TASK STATEMENT: Please return every line of the records that contains the word "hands".

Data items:
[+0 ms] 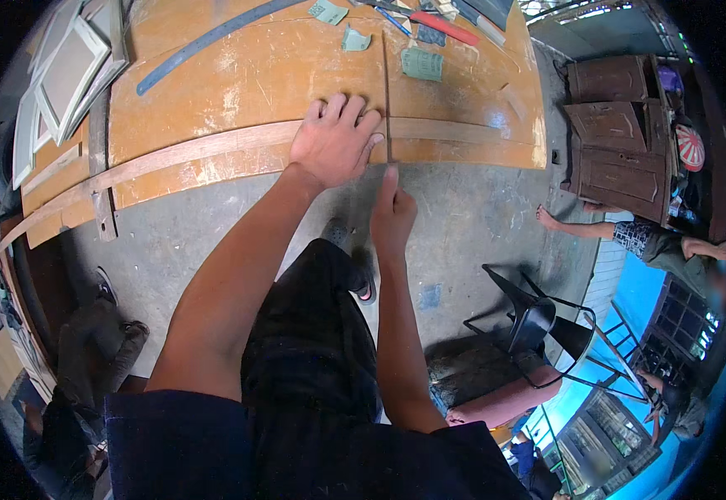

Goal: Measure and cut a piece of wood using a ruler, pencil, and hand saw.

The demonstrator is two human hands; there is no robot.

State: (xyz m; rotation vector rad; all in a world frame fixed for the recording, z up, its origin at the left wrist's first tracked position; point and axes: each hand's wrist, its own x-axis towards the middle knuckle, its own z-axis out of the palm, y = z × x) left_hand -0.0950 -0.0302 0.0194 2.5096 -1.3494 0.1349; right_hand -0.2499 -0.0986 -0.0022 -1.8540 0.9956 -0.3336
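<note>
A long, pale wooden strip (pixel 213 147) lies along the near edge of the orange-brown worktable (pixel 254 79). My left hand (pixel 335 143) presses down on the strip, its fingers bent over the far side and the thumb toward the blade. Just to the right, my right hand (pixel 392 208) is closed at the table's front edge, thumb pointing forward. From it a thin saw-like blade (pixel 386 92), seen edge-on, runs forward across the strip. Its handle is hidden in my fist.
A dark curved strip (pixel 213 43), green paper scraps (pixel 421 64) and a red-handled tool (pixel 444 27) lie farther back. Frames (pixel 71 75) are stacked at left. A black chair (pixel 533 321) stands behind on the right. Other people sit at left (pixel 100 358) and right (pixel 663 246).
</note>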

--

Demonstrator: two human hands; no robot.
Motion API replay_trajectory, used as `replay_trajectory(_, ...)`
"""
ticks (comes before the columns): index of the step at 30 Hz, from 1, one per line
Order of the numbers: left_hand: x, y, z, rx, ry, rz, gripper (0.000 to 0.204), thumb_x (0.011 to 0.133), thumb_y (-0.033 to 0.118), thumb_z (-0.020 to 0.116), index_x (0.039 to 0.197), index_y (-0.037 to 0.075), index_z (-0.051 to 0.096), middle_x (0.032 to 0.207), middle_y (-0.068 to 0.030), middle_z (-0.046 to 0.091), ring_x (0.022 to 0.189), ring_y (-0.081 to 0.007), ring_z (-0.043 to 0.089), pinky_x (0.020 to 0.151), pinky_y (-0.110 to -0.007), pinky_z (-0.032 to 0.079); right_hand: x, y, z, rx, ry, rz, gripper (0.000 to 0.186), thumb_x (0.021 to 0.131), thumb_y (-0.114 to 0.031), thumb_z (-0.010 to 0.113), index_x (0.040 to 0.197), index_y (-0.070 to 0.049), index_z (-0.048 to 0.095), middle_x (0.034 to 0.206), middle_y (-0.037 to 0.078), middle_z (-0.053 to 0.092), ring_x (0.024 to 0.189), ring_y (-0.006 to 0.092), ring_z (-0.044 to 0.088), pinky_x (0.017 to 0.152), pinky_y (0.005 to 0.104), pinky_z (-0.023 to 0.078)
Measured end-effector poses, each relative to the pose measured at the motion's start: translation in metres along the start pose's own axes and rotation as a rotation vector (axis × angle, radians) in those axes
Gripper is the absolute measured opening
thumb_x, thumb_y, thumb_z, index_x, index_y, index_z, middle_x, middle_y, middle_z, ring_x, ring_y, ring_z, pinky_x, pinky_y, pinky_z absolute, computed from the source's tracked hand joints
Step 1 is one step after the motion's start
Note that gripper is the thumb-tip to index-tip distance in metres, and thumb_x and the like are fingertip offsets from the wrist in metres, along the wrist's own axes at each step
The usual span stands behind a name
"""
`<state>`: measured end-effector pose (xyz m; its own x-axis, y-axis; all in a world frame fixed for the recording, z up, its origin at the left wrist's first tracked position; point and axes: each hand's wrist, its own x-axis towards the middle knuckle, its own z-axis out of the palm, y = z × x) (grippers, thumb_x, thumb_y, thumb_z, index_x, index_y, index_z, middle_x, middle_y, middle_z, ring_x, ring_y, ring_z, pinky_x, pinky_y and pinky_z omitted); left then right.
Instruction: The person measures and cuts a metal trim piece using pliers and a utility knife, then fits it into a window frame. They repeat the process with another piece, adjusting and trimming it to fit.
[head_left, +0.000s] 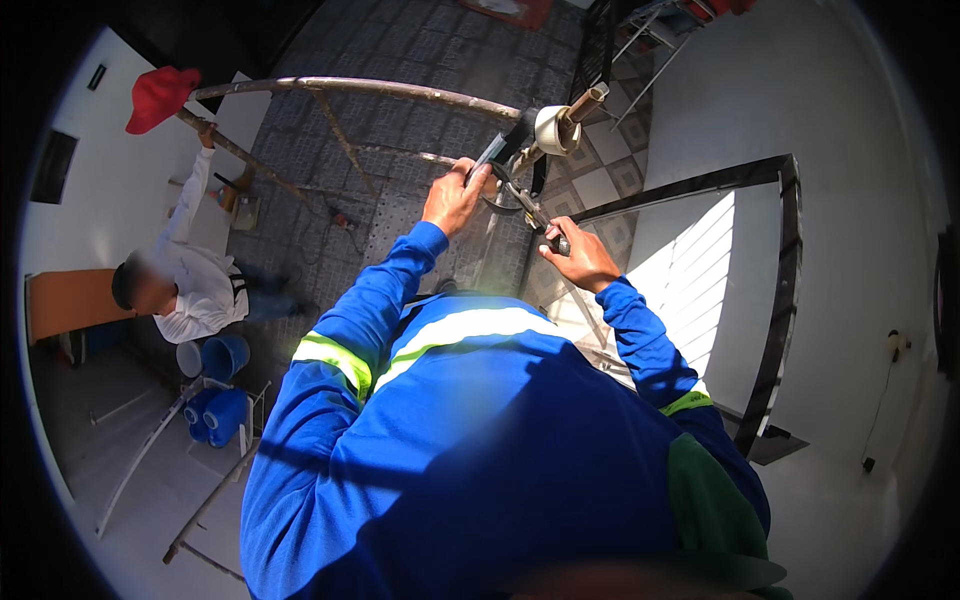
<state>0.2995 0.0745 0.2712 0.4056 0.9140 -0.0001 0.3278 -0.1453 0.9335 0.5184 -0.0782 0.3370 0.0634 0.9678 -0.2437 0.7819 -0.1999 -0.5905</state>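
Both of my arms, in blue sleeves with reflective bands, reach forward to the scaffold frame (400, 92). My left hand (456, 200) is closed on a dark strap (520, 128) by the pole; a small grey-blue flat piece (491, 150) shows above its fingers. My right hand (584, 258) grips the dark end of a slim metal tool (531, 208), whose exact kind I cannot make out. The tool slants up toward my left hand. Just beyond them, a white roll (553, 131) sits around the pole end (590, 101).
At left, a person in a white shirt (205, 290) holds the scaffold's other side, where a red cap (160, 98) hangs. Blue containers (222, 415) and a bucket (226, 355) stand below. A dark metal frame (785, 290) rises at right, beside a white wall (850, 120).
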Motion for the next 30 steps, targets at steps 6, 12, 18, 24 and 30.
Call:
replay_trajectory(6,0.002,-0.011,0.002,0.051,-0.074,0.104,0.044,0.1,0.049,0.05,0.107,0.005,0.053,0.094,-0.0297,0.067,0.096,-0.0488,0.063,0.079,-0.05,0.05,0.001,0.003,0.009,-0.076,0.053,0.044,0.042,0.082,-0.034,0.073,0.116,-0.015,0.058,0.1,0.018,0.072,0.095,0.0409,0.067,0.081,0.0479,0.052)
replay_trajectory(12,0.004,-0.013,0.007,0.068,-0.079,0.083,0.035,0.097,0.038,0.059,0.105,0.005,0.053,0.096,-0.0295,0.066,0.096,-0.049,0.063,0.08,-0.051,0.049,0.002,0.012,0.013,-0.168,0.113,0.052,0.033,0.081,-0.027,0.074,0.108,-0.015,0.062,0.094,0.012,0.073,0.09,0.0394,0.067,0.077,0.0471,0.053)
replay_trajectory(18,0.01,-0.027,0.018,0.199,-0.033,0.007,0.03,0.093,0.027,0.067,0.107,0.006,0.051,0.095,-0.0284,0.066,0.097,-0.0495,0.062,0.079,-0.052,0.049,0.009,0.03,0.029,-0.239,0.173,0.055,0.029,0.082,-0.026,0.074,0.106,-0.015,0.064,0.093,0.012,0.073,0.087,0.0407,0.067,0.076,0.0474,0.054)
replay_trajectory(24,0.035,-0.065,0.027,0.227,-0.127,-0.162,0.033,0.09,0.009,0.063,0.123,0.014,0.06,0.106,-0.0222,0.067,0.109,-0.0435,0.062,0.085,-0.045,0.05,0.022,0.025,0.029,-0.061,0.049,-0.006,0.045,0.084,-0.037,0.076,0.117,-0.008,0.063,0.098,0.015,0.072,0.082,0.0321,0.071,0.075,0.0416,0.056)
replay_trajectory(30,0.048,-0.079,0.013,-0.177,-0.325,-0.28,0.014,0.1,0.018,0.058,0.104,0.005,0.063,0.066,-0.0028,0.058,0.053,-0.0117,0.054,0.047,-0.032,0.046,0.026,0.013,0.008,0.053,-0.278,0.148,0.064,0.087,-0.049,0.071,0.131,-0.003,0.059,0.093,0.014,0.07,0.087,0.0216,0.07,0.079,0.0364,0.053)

RESPONSE FOR THIS EXERCISE:
The demonstrator is two human hands; there is no robot.
Demonstrator: two human hands; no robot.

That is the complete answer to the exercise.